I installed an instance of VMware ESXi 5.1 inside VMware Workstation to learn about various ESXi features. Let me call it vESXi machine. My problem running vESXi is, everytime I suspend the vESXi at night and resume it the next day, the time in vESXi lags. That is, if I suspend vESXi at 22:00 last night and resume it today morning, I will see vESXi reports it is still 22:00 last night. I know this is normal because a PC system keeps its time by counting hardware timer tick interrupt. So, I decide to have vESXi use NTP to sync with an NTP server. My NTP server is a Windows Server 2003 domain controller running on the same LAN segment.

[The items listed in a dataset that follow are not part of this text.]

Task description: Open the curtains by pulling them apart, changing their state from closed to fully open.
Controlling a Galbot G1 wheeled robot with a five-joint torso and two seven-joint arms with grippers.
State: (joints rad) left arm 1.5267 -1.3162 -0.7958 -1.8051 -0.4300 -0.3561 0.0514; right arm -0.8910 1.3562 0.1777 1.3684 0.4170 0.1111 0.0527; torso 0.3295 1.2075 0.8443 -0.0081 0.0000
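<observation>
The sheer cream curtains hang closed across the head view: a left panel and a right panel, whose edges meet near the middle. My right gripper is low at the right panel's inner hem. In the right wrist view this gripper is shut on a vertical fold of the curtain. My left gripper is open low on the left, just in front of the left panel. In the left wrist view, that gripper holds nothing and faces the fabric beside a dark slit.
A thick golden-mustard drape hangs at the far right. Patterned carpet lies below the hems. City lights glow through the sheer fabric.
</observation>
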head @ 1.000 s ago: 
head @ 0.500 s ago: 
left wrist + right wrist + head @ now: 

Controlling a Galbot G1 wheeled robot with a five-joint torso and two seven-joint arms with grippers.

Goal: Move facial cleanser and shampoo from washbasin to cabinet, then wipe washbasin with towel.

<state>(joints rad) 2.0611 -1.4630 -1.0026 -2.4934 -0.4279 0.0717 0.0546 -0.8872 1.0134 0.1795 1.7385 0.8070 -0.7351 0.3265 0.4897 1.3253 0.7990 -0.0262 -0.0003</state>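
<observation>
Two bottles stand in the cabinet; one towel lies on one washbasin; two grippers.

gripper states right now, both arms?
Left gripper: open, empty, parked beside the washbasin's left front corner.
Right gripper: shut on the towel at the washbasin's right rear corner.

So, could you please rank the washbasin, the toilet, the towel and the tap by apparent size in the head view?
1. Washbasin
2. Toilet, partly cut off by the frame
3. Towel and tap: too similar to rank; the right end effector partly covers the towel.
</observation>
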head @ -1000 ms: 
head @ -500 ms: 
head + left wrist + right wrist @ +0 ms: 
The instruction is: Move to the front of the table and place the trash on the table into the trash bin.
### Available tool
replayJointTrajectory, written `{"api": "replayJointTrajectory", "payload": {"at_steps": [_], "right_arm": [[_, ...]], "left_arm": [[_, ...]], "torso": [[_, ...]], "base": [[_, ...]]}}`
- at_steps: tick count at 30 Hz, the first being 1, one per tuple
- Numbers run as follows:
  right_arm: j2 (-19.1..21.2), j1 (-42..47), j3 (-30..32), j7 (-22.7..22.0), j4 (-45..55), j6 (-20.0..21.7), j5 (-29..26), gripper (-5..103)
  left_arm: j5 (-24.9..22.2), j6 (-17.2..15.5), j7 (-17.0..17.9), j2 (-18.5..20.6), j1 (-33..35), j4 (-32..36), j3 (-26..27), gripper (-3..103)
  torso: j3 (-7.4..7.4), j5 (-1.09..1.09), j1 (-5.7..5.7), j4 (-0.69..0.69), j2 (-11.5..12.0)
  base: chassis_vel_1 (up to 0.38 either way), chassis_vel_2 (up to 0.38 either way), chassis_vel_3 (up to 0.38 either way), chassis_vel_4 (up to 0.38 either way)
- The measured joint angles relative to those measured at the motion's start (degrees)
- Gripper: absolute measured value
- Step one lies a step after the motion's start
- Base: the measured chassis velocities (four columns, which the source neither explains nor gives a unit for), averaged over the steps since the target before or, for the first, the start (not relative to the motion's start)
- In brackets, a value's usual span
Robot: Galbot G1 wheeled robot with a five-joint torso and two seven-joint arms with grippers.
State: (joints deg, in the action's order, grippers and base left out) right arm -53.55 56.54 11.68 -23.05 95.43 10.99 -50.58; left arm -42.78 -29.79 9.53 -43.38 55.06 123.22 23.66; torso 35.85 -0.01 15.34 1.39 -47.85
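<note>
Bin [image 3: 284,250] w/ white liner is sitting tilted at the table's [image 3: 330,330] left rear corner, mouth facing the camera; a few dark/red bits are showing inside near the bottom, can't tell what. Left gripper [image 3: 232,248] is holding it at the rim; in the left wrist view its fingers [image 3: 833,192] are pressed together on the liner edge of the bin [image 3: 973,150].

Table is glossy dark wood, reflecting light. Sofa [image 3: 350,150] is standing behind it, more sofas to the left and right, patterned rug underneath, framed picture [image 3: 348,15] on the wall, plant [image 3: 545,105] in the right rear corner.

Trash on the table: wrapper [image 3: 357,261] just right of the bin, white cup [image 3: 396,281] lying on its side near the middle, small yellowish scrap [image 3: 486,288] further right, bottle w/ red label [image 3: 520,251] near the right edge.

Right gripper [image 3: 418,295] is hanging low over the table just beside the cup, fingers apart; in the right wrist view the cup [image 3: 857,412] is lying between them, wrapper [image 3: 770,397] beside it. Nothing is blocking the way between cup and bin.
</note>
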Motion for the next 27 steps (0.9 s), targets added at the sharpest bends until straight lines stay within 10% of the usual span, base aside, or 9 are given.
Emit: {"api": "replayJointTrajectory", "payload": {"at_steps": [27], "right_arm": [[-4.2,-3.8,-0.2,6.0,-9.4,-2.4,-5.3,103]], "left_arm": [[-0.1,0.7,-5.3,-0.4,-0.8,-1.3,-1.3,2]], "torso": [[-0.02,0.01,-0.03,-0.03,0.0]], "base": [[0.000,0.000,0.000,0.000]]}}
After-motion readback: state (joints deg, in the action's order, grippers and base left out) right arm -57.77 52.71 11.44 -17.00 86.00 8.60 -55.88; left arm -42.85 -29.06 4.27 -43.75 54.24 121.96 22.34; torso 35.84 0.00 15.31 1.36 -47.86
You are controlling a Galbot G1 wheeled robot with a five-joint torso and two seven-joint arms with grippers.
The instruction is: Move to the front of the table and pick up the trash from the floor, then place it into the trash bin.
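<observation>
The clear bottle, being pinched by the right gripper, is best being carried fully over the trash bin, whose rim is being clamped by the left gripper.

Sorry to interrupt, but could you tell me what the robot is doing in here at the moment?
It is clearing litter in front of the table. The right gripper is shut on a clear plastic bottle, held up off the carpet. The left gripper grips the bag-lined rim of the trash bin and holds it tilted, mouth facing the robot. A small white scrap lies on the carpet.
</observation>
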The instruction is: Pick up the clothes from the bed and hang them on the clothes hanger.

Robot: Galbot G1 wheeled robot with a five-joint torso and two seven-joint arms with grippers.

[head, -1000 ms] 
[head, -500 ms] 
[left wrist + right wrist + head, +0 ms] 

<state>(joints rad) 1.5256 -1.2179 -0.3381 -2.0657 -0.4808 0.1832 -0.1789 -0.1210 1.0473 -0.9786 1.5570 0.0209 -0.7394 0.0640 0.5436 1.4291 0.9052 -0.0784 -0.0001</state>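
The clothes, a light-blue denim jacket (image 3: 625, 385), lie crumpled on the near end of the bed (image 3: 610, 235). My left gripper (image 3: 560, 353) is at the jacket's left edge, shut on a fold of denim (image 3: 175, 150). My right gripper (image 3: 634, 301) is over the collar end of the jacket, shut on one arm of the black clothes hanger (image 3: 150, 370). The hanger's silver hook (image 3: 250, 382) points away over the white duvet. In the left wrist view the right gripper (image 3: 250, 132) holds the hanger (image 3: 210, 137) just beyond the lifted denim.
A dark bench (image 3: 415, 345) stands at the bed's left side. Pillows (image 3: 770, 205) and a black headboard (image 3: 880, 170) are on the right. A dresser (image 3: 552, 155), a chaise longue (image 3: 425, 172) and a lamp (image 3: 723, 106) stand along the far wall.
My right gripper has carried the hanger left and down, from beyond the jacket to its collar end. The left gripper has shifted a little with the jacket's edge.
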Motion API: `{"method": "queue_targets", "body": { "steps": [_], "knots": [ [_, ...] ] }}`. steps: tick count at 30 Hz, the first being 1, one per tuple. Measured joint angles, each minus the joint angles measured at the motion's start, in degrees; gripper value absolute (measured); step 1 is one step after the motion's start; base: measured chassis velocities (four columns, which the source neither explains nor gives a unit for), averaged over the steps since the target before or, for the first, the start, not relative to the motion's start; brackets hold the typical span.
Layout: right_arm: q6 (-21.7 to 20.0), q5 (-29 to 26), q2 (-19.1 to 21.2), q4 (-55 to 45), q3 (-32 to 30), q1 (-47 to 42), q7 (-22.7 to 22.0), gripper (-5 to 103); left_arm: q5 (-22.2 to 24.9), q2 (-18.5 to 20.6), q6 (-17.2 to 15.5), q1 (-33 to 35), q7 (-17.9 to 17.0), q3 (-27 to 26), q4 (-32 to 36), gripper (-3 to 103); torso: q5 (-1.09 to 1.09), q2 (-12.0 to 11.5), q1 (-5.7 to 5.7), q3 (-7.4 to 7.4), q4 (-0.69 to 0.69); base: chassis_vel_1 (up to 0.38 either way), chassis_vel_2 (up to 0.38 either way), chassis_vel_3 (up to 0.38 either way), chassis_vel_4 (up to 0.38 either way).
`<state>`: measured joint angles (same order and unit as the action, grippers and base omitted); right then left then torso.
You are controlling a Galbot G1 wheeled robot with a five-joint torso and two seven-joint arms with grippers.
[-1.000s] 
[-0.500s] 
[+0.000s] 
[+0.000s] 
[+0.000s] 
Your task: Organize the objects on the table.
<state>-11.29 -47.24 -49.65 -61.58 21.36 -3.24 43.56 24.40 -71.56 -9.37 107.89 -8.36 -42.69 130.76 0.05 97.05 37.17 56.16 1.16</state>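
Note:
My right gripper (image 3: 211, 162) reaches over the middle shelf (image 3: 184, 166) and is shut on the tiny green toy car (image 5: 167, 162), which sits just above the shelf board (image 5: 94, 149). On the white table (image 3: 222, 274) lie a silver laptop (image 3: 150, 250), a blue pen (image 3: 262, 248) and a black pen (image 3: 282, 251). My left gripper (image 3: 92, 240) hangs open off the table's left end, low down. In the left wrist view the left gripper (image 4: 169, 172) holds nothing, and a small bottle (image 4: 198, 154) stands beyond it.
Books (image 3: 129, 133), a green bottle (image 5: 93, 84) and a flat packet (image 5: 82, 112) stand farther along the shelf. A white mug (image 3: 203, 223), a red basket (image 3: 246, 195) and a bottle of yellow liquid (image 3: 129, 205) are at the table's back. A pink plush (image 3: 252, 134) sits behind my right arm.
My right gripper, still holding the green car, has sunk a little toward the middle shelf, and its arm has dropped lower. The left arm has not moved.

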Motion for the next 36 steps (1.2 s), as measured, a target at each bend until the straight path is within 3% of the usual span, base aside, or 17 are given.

I quickly observe the problem: my vESXi never sync its time with the Window NTP server, no matter how long I wait.

You may suggest that I shutdown vESXi instead of suspend it, but I really love the suspend feature provided by VMware Workstation, which is really quick and fluent.

snap0327-esxi-time-drift.png

Questions

I've read http://kb.vmware.com/kb/1035833 which provides the workaround(some tweak to make it work with Windows NTP server), but that KB article creates more baffles at first reading. What's more, it is really cumbersome to tweak every vESXi if I have quite many of them.

Q1(primary): What on earth does these statements mean?

By default, an unsynced Windows server chooses a 10-second dispersion and adds to the dispersion on each poll interval that it remains in sync. An ESXi/ESX host, by default, does not accept any NTP reply with a root dispersion greater than 1.5 seconds.

Q2: The KB tells me to add

tos maxdist 30

to /etc/ntp.conf . What does that line mean? The ntpd.conf man page http://linux.die.net/man/5/ntp.conf seems to say nothing about tos or maxdist.

Q3: Since the ESXi NTP client(daemon) does not sync successfully with the assigned NTP server, does ESXi generate some log message explaining the detail?

Q4: Is there any way to force ESXi's ntp client to immediately sync with a specific NTP server? Even a manual operation is welcome. I don't know whether the bundled ntpd command can do this.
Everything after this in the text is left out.